# Exercise description
If a line in the data holds the string "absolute", list it.

# Dataset content
------------------------------------------------

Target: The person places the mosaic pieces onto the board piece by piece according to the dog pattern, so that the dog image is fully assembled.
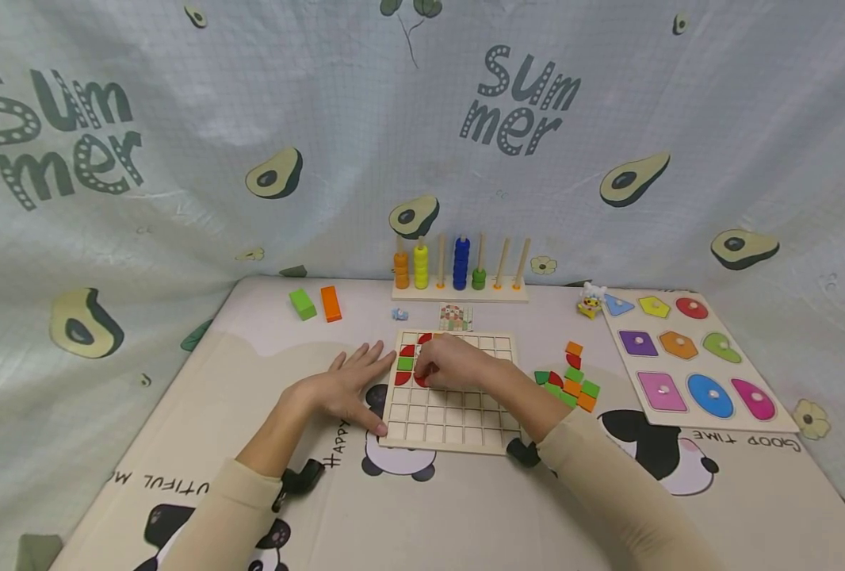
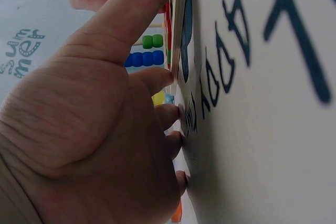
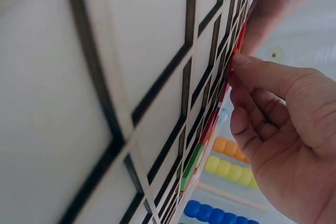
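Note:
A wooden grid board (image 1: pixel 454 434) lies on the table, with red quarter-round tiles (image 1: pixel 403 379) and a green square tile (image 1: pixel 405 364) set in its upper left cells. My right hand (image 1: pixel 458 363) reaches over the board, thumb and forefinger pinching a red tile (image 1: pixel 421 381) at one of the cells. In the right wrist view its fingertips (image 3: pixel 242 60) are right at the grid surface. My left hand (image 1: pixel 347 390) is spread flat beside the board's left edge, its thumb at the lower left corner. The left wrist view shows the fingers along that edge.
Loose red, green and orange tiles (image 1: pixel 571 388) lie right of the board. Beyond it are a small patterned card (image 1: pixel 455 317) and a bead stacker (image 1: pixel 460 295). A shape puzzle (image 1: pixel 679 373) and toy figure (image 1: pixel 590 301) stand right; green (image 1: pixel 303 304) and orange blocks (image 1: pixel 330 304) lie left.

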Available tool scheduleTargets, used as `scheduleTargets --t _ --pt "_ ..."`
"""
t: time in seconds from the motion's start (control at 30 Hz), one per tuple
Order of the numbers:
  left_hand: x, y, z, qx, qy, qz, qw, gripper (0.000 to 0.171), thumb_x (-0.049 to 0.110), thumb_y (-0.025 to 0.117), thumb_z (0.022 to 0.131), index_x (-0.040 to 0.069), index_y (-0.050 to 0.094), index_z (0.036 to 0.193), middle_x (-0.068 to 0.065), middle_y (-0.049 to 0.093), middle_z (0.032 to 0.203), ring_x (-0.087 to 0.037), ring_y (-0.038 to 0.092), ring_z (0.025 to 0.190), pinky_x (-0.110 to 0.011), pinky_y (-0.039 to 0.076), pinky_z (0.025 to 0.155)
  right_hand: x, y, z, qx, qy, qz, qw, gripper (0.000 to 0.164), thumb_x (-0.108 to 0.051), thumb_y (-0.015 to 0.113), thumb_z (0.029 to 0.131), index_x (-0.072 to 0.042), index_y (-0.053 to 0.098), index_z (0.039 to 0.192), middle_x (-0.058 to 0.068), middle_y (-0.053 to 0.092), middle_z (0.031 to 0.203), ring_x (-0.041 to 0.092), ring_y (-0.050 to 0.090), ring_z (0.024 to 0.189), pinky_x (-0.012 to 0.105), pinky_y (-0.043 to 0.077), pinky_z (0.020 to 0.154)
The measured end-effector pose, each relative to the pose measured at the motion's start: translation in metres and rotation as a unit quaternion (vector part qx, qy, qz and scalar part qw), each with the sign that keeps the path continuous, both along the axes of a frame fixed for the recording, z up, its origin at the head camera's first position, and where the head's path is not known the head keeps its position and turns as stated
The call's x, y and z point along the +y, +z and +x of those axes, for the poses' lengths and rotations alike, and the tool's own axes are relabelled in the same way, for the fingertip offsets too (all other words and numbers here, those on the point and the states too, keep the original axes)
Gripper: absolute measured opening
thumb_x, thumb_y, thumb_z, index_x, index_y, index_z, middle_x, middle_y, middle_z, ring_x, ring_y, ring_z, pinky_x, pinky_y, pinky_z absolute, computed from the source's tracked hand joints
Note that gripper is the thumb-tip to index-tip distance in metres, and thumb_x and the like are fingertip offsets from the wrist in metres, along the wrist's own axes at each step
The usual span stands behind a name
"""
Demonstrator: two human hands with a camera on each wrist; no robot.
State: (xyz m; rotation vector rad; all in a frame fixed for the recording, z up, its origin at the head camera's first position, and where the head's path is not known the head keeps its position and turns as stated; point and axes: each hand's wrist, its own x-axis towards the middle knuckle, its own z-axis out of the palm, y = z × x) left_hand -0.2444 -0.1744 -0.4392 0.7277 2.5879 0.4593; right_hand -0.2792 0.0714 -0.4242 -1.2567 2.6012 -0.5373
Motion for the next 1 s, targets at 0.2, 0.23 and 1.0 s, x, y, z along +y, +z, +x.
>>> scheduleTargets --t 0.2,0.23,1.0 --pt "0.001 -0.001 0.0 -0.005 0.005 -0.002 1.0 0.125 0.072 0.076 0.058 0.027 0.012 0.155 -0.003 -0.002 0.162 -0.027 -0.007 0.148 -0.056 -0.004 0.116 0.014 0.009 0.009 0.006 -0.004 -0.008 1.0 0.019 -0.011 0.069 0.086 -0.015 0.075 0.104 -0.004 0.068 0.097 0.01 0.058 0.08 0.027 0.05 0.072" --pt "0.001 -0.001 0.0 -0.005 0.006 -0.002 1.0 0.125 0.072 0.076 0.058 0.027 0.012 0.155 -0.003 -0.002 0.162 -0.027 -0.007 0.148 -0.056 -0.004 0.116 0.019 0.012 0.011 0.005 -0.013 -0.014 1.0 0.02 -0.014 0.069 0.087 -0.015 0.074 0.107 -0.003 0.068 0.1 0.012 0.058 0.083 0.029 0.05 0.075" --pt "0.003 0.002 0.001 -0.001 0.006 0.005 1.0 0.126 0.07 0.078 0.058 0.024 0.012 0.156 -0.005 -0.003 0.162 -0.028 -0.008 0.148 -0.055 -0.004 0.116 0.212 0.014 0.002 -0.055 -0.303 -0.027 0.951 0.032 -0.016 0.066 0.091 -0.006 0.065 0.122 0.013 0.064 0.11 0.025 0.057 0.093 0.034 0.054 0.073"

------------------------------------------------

# Problem solution
Gripper: absolute measured opening
thumb_x, thumb_y, thumb_z, index_x, index_y, index_z, middle_x, middle_y, middle_z, ring_x, ring_y, ring_z, pinky_x, pinky_y, pinky_z absolute, computed from the source's tracked hand joints

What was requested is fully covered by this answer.